**Problem statement:**
The records below must be repeated exactly, but without their pictures.

**Records from a collection:**
== Segment start ==
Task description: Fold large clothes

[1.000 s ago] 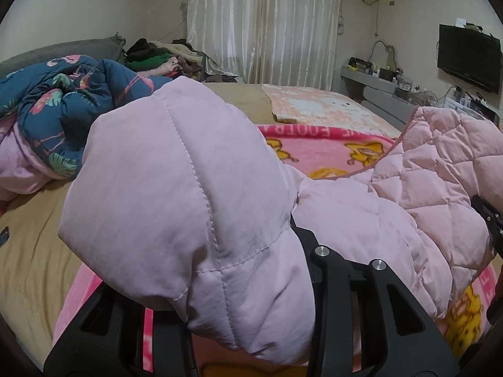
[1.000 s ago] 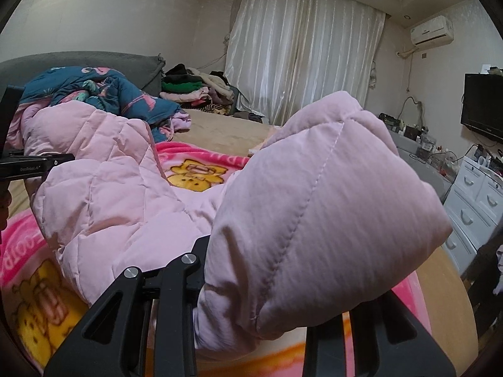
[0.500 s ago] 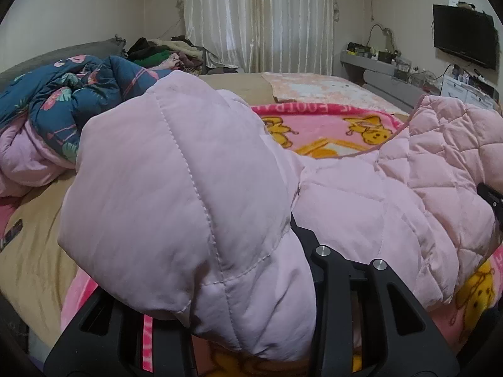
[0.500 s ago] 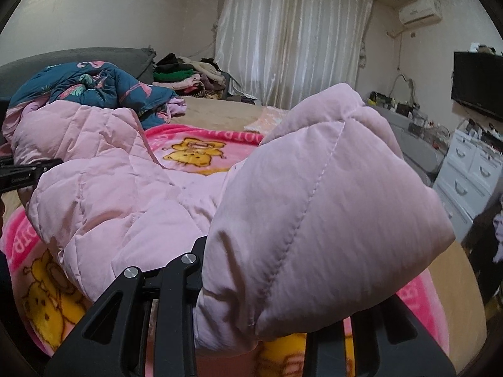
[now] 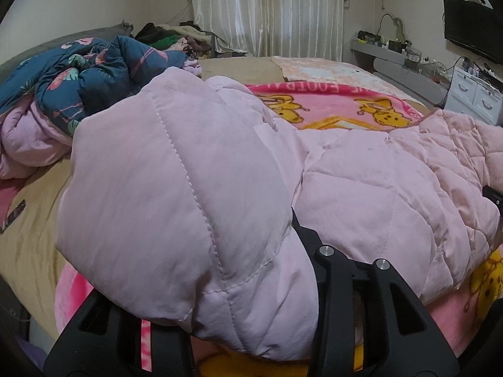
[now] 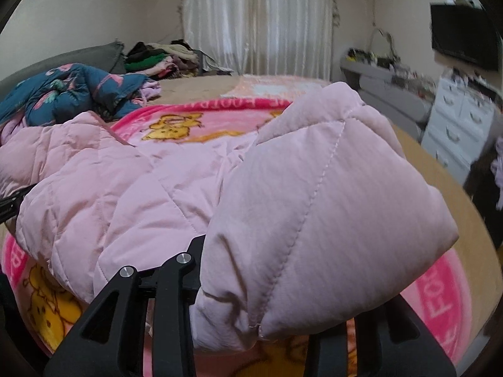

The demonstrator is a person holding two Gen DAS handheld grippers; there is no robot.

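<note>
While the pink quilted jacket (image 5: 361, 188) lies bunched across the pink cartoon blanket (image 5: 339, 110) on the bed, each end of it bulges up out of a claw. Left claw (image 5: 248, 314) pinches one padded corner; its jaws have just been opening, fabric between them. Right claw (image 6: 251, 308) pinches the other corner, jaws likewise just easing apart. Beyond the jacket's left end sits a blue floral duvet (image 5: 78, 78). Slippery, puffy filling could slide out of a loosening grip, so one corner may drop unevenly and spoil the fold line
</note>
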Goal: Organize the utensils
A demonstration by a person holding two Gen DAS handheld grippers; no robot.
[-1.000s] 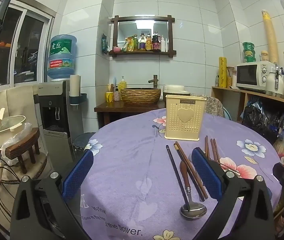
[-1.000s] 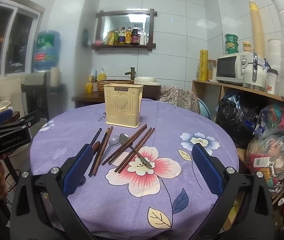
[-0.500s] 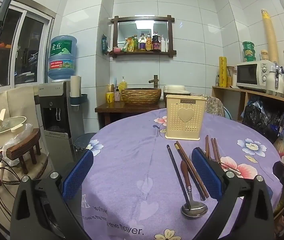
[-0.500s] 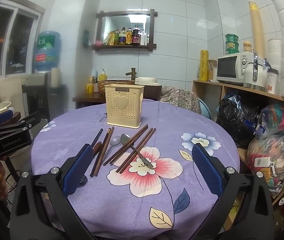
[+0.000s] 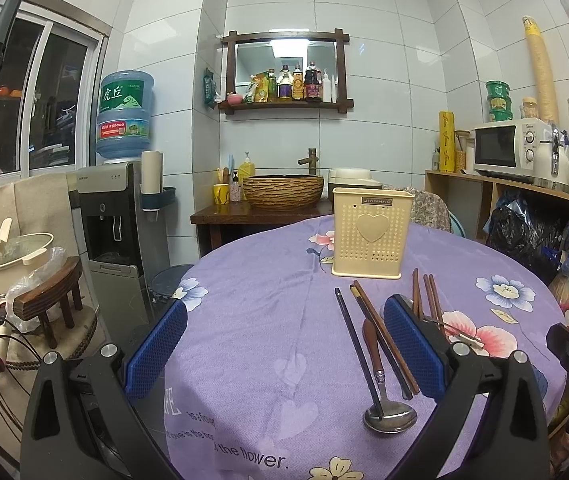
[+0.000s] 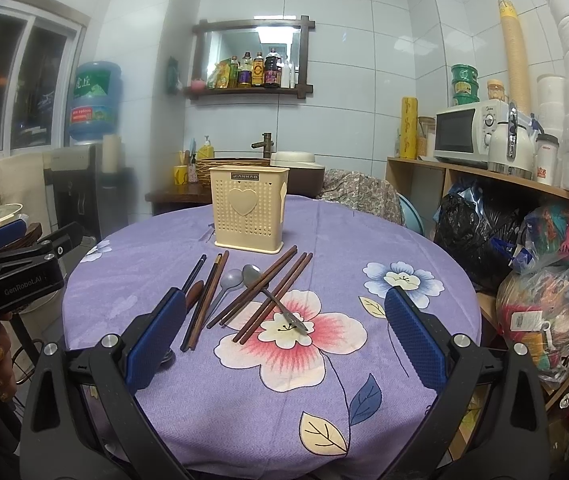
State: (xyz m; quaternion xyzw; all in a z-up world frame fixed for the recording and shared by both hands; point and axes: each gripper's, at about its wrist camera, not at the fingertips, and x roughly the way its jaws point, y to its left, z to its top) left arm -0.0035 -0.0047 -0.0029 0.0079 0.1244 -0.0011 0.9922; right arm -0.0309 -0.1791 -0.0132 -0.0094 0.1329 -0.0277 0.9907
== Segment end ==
**Answer for this exercise:**
Task description: Fold large clothes

[1.000 s ago] 
[1.000 s ago] 
[0.500 s ago] 
[0.500 s ago] 
[now] 
[now] 

The demonstrator is a person holding two Gen DAS handheld grippers; there is no robot.

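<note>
While the pink quilted jacket (image 5: 361, 188) lies bunched across the pink cartoon blanket (image 5: 339, 110) on the bed, each end of it bulges up out of a claw. Left claw (image 5: 248, 314) pinches one padded corner; its jaws have just been opening, fabric between them. Right claw (image 6: 251, 308) pinches the other corner, jaws likewise just easing apart. Beyond the jacket's left end sits a blue floral duvet (image 5: 78, 78). Slippery, puffy filling could slide out of a loosening grip, so one corner may drop unevenly and spoil the fold line
</note>
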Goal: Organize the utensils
A demonstration by a person holding two Gen DAS handheld grippers; no robot.
[-1.000s] 
[-1.000s] 
[-0.500s] 
[-0.500s] 
[+0.000s] 
[+0.000s] 
State: (xyz m; quaternion xyzw; all in a z-up world frame fixed for the recording and shared by both hands; point and axes: each gripper's, at about its wrist camera, not at the fingertips, and x roughly the way its jaws point, y to its left, z to its top) left arm -0.0035 -0.0047 -0.0029 0.0079 0.1244 -0.0011 0.9922; right arm -0.0309 -0.1791 -0.0132 -0.0094 0.1329 -0.0277 0.9907

That concludes the output for this exercise.